The term “lecithin” refers to the blend of phospholipids and oil.   According to, phospholipids are an assortment of lipids that are responsible for the construction of cell membranes.

They are usually found in the cell membranes of both plants and animals.  However, lecithin stems from sunflower kernels, canola, milk, soy and egg yolks.

The exact synthesis of soy lecithin tends to differ depending on the way it’s manufactured and its intended purpose.

In most cases, soy lecithin contains roughly 35 percent soybean oil and 16 percent phosphatidylcholine – a type of phospholipid that is immeasurably found in liver and egg yolks.


According to, in order to make soy lecithin, soybean oil is first extracted from raw soybeans using a chemical solvent.

The crude soy oil is then sent through a process known as “degumming,” where water is interfused with the soy oil until the lecithin is hydrated and disconnects from the oil.

Before the lecithin proceeds to the “degumming” phase, the crude oil endures a multi-step process to remove the hexane.

After you consider all aspects of the “degumming” process, what you’re left with is a gooey muck leftover from the crude soy oil containing a number of solvents and pesticides, and has a density that ranges from a gummy fluid to a plastic solid.

Today lecithin is used in most processed foods as a way to keep the water and fats in certain foods like margarine, peanut butter, ice cream and coffee creamers from separating.


Soy allergies are becoming increasingly more prominent in the U.S.  Soy allergies originate from soy proteins, so whether or not soy lecithin is responsible for an allergic reaction depends on the quantity of soy protein in the food.

Although soy allergies normally occur in infants and small children, it can surface at any age.

According to, soybeans are legumes and other foods in the legume family tree include peanuts, kidney beans, lima beans, string beans, pinto beans, peas and lentils.

Some people with soy allergies have a reaction after certain legumes and should consult with their doctor about what other legumes they should stay away from.


According to WebMD, allergic reactions to foods usually happen within minutes, but can sometimes-surface hours after ingesting the food.

The severity of the allergic reaction varies by person, but can be as mild as some itching and a few hives, to more life-threatening cases that involve respiratory problems that include swelling of the throat.

The symptoms of food allergies may include the following:

  • Itching
  • Hives
  • Eczema
  • Swelling of the lips, tongue or throat
  • Nausea, vomiting or diarrhea
  • Dizziness
  • Fainting
  • Chest tightness and trouble breathing


If your doctor has diagnosed you with having soy allergies, then the only sure fire way to avoid an allergic reaction is by staying clear of soy products altogether.

Avoiding soy lecithin is extremely difficult to do because it’s inside most processed food products.  The Food and Drug Administration (FDA) now requires food manufacturers to list common food allergens on food labels.

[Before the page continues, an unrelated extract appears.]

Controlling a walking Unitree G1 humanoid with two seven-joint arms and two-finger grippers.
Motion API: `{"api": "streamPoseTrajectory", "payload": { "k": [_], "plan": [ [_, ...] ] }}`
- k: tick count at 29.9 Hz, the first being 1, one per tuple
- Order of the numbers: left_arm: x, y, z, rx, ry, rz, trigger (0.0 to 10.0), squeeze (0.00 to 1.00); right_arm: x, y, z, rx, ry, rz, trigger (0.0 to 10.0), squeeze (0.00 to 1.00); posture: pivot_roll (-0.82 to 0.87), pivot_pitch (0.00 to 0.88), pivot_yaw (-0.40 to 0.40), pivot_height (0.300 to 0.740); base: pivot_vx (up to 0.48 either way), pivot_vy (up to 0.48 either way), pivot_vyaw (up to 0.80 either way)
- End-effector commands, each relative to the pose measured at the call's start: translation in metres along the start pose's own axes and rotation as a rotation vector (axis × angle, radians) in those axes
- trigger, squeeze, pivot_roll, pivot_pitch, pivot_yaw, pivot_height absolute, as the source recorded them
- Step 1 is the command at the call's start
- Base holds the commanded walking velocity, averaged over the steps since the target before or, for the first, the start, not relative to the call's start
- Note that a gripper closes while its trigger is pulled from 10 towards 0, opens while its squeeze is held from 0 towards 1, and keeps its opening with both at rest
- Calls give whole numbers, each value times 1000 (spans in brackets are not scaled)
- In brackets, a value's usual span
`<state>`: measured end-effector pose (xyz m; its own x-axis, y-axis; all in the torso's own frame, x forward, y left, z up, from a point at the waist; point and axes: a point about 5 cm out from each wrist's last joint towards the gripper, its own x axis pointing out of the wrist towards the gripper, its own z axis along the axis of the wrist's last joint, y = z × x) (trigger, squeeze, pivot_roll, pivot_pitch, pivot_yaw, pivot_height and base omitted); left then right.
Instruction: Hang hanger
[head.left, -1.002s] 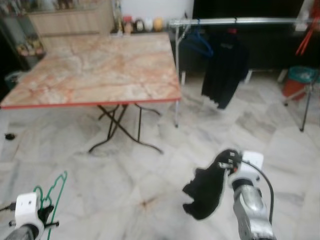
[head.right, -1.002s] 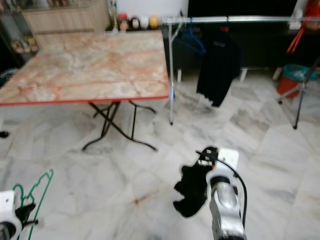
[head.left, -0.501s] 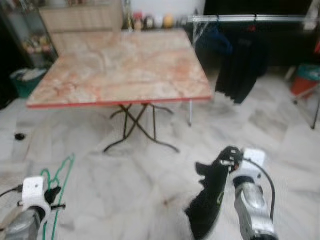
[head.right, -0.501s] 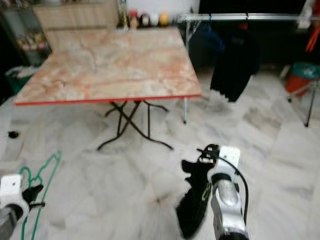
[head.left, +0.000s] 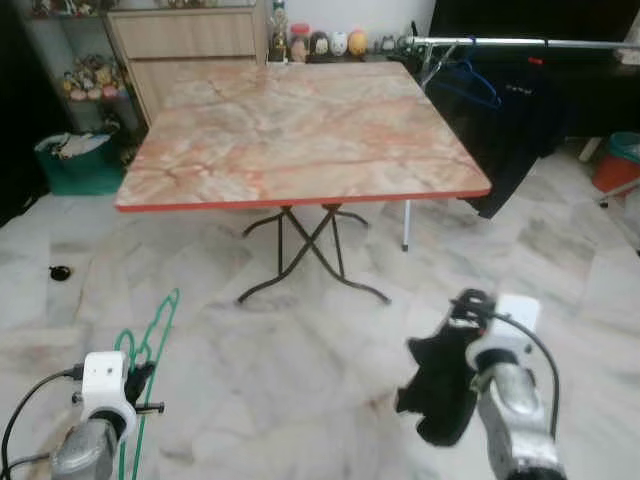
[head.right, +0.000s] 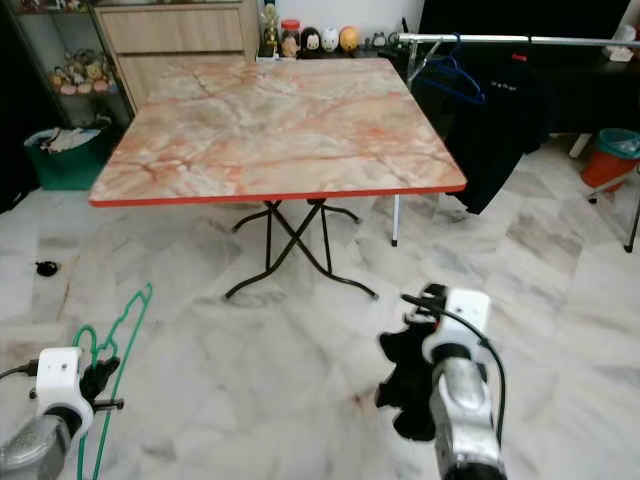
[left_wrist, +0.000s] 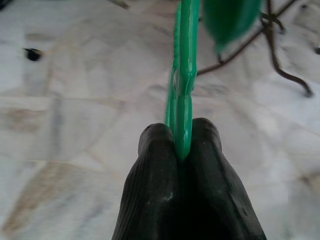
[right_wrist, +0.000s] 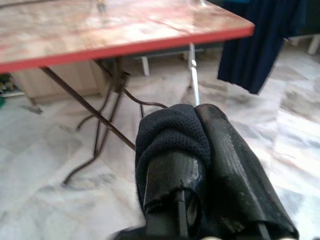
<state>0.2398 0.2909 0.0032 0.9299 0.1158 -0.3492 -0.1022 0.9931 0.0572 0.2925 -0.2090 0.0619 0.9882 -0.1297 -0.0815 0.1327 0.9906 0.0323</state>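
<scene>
With the left gripper (left_wrist: 182, 145) clamped on the green hanger (head.left: 150, 335) and the right gripper (right_wrist: 200, 150) pinching black cloth (head.left: 440, 385), carry toward the rail (head.left: 520, 42) at one o'clock, skirting the table (head.left: 300, 130).

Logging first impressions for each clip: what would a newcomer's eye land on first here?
Probably the big square table with the pink marbled top and red edge, standing on the pale marble floor ahead. Next, the thin green wire hanger pinched in the left gripper low on the left, and the black cloth clamped in the right gripper. Behind the table, a metal clothes rail carries a dark garment.
</scene>
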Motion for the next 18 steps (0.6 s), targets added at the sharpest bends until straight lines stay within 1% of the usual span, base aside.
{"api": "streamPoseTrajectory", "payload": {
  "k": [1, 2, 4, 7, 9, 12, 13, 14, 15, 16, 18],
  "plan": [
    [3, -4, 8, 0, -45, -4, 10000, 0, 5, -9, 19, -12, -67, -23, 10000, 0, 74, 0, 45, 740, 0, 0, 0],
    [4, -5, 8, -10, -41, -9, 10000, 0, 7, -9, 22, -15, -77, -25, 10000, 0, 74, 0, 45, 740, 0, 0, 0],
    [5, -5, 9, 7, -30, -9, 10000, 0, 10, -9, 33, -30, -115, -24, 10000, 0, 72, 0, 46, 740, 0, 0, 0],
    [5, -7, 11, 5, -37, -13, 10000, 0, 11, -9, 37, -34, -128, -21, 10000, 0, 71, 0, 46, 740, 0, 0, 0],
    [8, -20, 10, -2, -52, -18, 10000, 0, 16, -5, 59, -53, -202, -11, 10000, 0, 72, 0, 46, 740, 0, 0, 0],
    [9, -26, 7, 1, -39, -21, 10000, 0, 19, -5, 68, -52, -229, -15, 10000, 0, 74, 0, 47, 740, 0, 0, 0],
    [10, -31, 4, 0, -31, -23, 10000, 0, 22, -4, 76, -56, -251, -13, 10000, 0, 75, 0, 44, 740, 0, 0, 0],
    [10, -31, 4, 0, -31, -23, 10000, 0, 22, -4, 76, -56, -251, -13, 10000, 0, 75, 0, 44, 740, 0, 0, 0],
    [10, -34, 2, -1, -23, -25, 10000, 0, 24, -3, 82, -61, -270, -9, 10000, 0, 76, 0, 43, 740, 244, 0, 0],
    [10, -34, 2, -1, -23, -25, 10000, 0, 24, -3, 82, -61, -270, -9, 10000, 0, 76, 0, 43, 740, 244, 0, 0],
    [9, -39, -2, -2, -7, -27, 10000, 0, 28, -2, 91, -65, -293, -3, 10000, 0, 77, 0, 41, 740, 240, 0, 0]
  ]
}}
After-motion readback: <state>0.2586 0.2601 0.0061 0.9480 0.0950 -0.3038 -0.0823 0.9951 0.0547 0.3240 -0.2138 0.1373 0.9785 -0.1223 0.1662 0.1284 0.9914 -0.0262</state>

Food labels must clearly list the eight most common food allergens that attribute to most allergic reactions: cow’s milk, soy, wheat, egg, peanuts, tree nuts, fish and shellfish.

It’s clear that the source of soy lecithin plays a major role in determining whether or not a person with soy allergies will experience an allergic reaction.

Researchers and physicians at say that since protein makes up such a low concentration in most foods, and soy lecithin itself accounts for no more than one percent of processed foods, it’s usually not deemed a severe problem in individuals with minor sensitivities to soy.


When you take a step back and look at the bigger spectrum of things, you’ll find that soy lecithin is an additive that is almost impossible to avoid.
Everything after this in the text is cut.